WHAT IS BEING ASKED
All that is wanted is a word-for-word copy of the data from its first line to the line containing "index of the", both included.

INFORMATION SHOWN
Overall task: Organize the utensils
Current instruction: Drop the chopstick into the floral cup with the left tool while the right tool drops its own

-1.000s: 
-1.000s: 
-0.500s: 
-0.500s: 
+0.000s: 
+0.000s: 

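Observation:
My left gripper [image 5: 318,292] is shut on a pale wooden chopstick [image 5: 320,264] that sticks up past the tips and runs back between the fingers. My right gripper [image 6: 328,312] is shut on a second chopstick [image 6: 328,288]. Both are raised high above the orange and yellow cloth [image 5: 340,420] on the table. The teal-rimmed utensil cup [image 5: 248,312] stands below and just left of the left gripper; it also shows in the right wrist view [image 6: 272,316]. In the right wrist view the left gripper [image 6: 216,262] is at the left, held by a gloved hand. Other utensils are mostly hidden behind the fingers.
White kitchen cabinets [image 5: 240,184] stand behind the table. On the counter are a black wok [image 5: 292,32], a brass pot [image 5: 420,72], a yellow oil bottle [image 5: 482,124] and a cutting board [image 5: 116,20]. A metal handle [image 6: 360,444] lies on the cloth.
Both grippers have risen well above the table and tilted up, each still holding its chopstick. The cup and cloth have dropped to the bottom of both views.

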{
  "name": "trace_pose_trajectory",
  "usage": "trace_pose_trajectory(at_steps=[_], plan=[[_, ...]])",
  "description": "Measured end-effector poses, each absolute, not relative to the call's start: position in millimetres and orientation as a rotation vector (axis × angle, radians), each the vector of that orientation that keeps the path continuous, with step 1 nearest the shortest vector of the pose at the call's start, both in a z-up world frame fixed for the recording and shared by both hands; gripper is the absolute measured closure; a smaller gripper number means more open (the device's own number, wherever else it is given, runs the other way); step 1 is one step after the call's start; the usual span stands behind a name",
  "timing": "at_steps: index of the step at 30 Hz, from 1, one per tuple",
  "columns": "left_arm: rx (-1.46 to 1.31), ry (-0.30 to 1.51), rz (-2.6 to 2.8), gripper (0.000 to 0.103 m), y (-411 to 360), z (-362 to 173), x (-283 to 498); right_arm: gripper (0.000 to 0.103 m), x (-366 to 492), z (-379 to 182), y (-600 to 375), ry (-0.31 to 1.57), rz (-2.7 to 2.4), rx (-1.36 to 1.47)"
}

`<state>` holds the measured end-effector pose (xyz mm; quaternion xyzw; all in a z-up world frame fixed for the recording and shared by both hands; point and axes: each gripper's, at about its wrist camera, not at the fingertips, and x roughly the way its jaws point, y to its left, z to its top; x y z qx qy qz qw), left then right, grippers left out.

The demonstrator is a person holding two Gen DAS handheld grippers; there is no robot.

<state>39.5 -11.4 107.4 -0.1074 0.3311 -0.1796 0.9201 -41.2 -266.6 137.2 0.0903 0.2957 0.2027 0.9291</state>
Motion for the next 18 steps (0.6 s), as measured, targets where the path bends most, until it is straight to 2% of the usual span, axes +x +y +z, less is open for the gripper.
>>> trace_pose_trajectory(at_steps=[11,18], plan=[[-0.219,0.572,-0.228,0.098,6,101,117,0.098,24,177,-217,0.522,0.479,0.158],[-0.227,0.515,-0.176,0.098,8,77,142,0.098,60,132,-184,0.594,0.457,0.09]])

RESPONSE FOR THIS EXERCISE
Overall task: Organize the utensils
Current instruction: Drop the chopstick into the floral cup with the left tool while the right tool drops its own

-1.000s: 
-1.000s: 
-0.500s: 
-0.500s: 
+0.000s: 
+0.000s: 

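Observation:
My left gripper [image 5: 318,292] is shut on a pale wooden chopstick [image 5: 320,264] that sticks up past the tips and runs back between the fingers. My right gripper [image 6: 328,312] is shut on a second chopstick [image 6: 328,288]. Both are raised high above the orange and yellow cloth [image 5: 340,420] on the table. The teal-rimmed utensil cup [image 5: 248,312] stands below and just left of the left gripper; it also shows in the right wrist view [image 6: 272,316]. In the right wrist view the left gripper [image 6: 216,262] is at the left, held by a gloved hand. Other utensils are mostly hidden behind the fingers.
White kitchen cabinets [image 5: 240,184] stand behind the table. On the counter are a black wok [image 5: 292,32], a brass pot [image 5: 420,72], a yellow oil bottle [image 5: 482,124] and a cutting board [image 5: 116,20]. A metal handle [image 6: 360,444] lies on the cloth.
Both grippers have risen well above the table and tilted up, each still holding its chopstick. The cup and cloth have dropped to the bottom of both views.
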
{
  "name": "trace_pose_trajectory",
  "usage": "trace_pose_trajectory(at_steps=[_], plan=[[_, ...]])",
  "description": "Measured end-effector poses, each absolute, not relative to the call's start: position in millimetres and orientation as a rotation vector (axis × angle, radians), each the vector of that orientation that keeps the path continuous, with step 1 nearest the shortest vector of the pose at the call's start, both in a z-up world frame fixed for the recording and shared by both hands; gripper is the absolute measured closure; a smaller gripper number means more open (the device's own number, wherever else it is given, runs the other way); step 1 is one step after the call's start; the usual span stands behind a name",
  "timing": "at_steps: index of the step at 30 Hz, from 1, one per tuple",

The exercise is finished and nothing remains.